- [Instructions to follow] Line by line, restate the material word for word, omitting any image.
►
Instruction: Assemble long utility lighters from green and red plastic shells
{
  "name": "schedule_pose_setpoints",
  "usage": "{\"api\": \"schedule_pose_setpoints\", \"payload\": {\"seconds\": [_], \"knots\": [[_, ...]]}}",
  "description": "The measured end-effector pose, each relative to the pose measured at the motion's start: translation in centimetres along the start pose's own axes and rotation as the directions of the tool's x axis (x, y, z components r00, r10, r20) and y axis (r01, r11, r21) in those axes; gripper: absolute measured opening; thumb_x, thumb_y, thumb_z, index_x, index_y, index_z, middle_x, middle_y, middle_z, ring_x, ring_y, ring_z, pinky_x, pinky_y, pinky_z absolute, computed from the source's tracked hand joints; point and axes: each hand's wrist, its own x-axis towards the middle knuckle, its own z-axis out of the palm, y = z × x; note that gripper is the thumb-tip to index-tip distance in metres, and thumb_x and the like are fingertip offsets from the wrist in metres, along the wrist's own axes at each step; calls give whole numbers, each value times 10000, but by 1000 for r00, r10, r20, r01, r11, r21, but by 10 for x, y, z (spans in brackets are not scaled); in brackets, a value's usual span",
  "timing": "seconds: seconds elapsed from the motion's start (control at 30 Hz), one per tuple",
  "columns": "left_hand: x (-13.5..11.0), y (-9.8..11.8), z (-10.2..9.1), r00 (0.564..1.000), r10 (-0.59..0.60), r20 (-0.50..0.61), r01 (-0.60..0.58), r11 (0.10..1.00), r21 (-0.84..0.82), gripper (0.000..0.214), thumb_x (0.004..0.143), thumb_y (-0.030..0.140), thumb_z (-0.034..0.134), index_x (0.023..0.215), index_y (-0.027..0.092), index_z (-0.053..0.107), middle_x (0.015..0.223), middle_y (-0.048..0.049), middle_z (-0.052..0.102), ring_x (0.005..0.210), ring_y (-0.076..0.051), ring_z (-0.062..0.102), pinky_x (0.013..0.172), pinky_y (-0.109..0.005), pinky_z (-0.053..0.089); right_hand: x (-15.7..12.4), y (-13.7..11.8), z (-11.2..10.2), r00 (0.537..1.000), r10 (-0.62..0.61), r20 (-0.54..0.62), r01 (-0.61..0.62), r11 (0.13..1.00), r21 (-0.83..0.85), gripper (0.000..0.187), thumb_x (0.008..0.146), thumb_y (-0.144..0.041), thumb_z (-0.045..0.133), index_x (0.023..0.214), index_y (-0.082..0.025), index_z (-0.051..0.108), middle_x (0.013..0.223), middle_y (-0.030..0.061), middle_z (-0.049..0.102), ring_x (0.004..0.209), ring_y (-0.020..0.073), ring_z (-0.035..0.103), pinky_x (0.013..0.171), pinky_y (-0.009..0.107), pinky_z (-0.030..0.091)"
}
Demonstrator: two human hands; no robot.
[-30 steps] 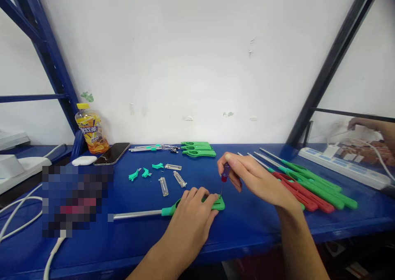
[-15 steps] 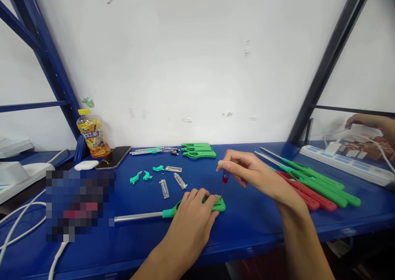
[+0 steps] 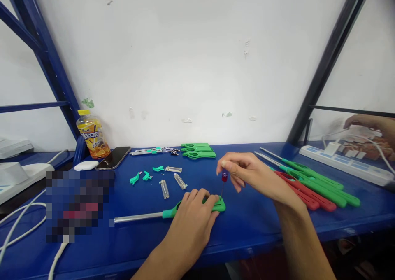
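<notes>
My left hand (image 3: 193, 214) presses down on the green handle of a long-nosed lighter (image 3: 168, 211), whose metal tube points left along the blue bench. My right hand (image 3: 247, 173) pinches a small screwdriver with a red handle (image 3: 224, 178), held upright with its tip on the green handle's right end. Loose small parts lie just beyond: teal triggers (image 3: 140, 176) and clear tubes (image 3: 163, 188).
A pile of green and red lighters (image 3: 311, 185) lies to the right. Green handle shells (image 3: 197, 150) and metal tubes (image 3: 154, 150) sit near the wall. A drink bottle (image 3: 92, 134), phone (image 3: 114, 157), white cables and a power strip (image 3: 345, 164) flank the bench. Another person's hand (image 3: 370, 123) shows at far right.
My right hand has twisted the screwdriver slightly, fingers shifting on its handle. My left hand and the lighter have stayed put. The view has tilted a little.
</notes>
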Motion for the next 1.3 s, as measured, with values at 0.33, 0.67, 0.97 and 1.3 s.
{"api": "schedule_pose_setpoints", "payload": {"seconds": [0.33,0.67,0.97,1.3], "knots": [[-1,-2,4,1000,9,-29,-8,999,32,323,1059,212,542,1364,259,638,1203,-67,673,1080,-301,623,966,-520,535,0,1,-4,989,36,147,-47,996,72,455,1079,-560,499,1014,-185,748,498,-62,519,464,106,530,547,238,453],[-1,1,2,1000,-10,-15,10,1000,15,317,1062,198,525,1354,257,635,1228,-69,672,1107,-300,620,980,-517,529,3,3,-1,991,128,-28,-125,988,95,333,880,-500,805,840,-216,638,542,-84,556,437,89,485,473,224,371],[-2,0,2,1000,-12,-12,12,1000,5,312,1060,196,521,1347,247,633,1246,-76,664,1123,-293,615,1007,-506,520,5,1,-2,983,128,-128,-130,991,-6,349,948,-559,703,990,-214,670,525,-73,562,444,129,579,502,246,432],[-1,2,2,1000,-9,-7,9,1000,14,284,1062,202,519,1317,241,638,1225,-79,668,1112,-295,621,1007,-514,519,7,3,-3,973,124,-195,-131,991,-24,445,910,-623,713,784,-206,621,536,-43,564,464,124,534,488,253,409]]}}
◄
- [Your response]
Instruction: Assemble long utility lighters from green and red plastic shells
{
  "name": "schedule_pose_setpoints",
  "usage": "{\"api\": \"schedule_pose_setpoints\", \"payload\": {\"seconds\": [_], \"knots\": [[_, ...]]}}",
  "description": "The measured end-effector pose, each relative to the pose measured at the motion's start: translation in centimetres along the start pose's own axes and rotation as the directions of the tool's x axis (x, y, z components r00, r10, r20) and y axis (r01, r11, r21) in those axes; gripper: absolute measured opening; thumb_x, thumb_y, thumb_z, index_x, index_y, index_z, middle_x, middle_y, middle_z, ring_x, ring_y, ring_z, pinky_x, pinky_y, pinky_z absolute, computed from the source's tracked hand joints; point and axes: each hand's wrist, its own x-axis towards the middle knuckle, its own z-axis out of the palm, y = z × x; note that gripper is the thumb-tip to index-tip distance in metres, and thumb_x and the like are fingertip offsets from the wrist in metres, along the wrist's own axes at each step; calls give whole numbers, each value times 10000, but by 1000 for r00, r10, r20, r01, r11, r21, but by 10 for x, y, z (spans in brackets are not scaled); in brackets, a value's usual span",
  "timing": "seconds: seconds elapsed from the motion's start (control at 30 Hz), one per tuple",
  "columns": "left_hand: x (-13.5..11.0), y (-9.8..11.8), z (-10.2..9.1), r00 (0.564..1.000), r10 (-0.59..0.60), r20 (-0.50..0.61), r01 (-0.60..0.58), r11 (0.10..1.00), r21 (-0.84..0.82), gripper (0.000..0.214), thumb_x (0.004..0.143), thumb_y (-0.030..0.140), thumb_z (-0.034..0.134), index_x (0.023..0.215), index_y (-0.027..0.092), index_z (-0.053..0.107), middle_x (0.015..0.223), middle_y (-0.048..0.049), middle_z (-0.052..0.102), ring_x (0.005..0.210), ring_y (-0.076..0.051), ring_z (-0.062..0.102), pinky_x (0.013..0.172), pinky_y (-0.109..0.005), pinky_z (-0.053..0.089); right_hand: x (-15.7..12.4), y (-13.7..11.8), z (-11.2..10.2), r00 (0.537..1.000), r10 (-0.62..0.61), r20 (-0.54..0.62), r01 (-0.61..0.62), r11 (0.13..1.00), r21 (-0.83..0.85), gripper (0.000..0.187), thumb_x (0.008..0.146), thumb_y (-0.144..0.041), thumb_z (-0.045..0.133), index_x (0.023..0.214), index_y (-0.082..0.025), index_z (-0.051..0.108), middle_x (0.013..0.223), middle_y (-0.030..0.061), middle_z (-0.049..0.102), ring_x (0.004..0.209), ring_y (-0.020..0.073), ring_z (-0.035..0.103), pinky_x (0.013..0.171), pinky_y (-0.009..0.107), pinky_z (-0.030..0.091)"
}
Demonstrator: two human hands; no robot.
[-30 steps] 
[-15 steps] 
[+0 steps] 
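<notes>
My left hand (image 3: 193, 214) presses down on the green handle of a long-nosed lighter (image 3: 168, 211), whose metal tube points left along the blue bench. My right hand (image 3: 247, 173) pinches a small screwdriver with a red handle (image 3: 224, 178), held upright with its tip on the green handle's right end. Loose small parts lie just beyond: teal triggers (image 3: 140, 176) and clear tubes (image 3: 163, 188).
A pile of green and red lighters (image 3: 311, 185) lies to the right. Green handle shells (image 3: 197, 150) and metal tubes (image 3: 154, 150) sit near the wall. A drink bottle (image 3: 92, 134), phone (image 3: 114, 157), white cables and a power strip (image 3: 345, 164) flank the bench. Another person's hand (image 3: 370, 123) shows at far right.
My right hand has twisted the screwdriver slightly, fingers shifting on its handle. My left hand and the lighter have stayed put. The view has tilted a little.
</notes>
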Motion for the next 1.3 s, as measured, with values at 0.33, 0.67, 0.97 and 1.3 s.
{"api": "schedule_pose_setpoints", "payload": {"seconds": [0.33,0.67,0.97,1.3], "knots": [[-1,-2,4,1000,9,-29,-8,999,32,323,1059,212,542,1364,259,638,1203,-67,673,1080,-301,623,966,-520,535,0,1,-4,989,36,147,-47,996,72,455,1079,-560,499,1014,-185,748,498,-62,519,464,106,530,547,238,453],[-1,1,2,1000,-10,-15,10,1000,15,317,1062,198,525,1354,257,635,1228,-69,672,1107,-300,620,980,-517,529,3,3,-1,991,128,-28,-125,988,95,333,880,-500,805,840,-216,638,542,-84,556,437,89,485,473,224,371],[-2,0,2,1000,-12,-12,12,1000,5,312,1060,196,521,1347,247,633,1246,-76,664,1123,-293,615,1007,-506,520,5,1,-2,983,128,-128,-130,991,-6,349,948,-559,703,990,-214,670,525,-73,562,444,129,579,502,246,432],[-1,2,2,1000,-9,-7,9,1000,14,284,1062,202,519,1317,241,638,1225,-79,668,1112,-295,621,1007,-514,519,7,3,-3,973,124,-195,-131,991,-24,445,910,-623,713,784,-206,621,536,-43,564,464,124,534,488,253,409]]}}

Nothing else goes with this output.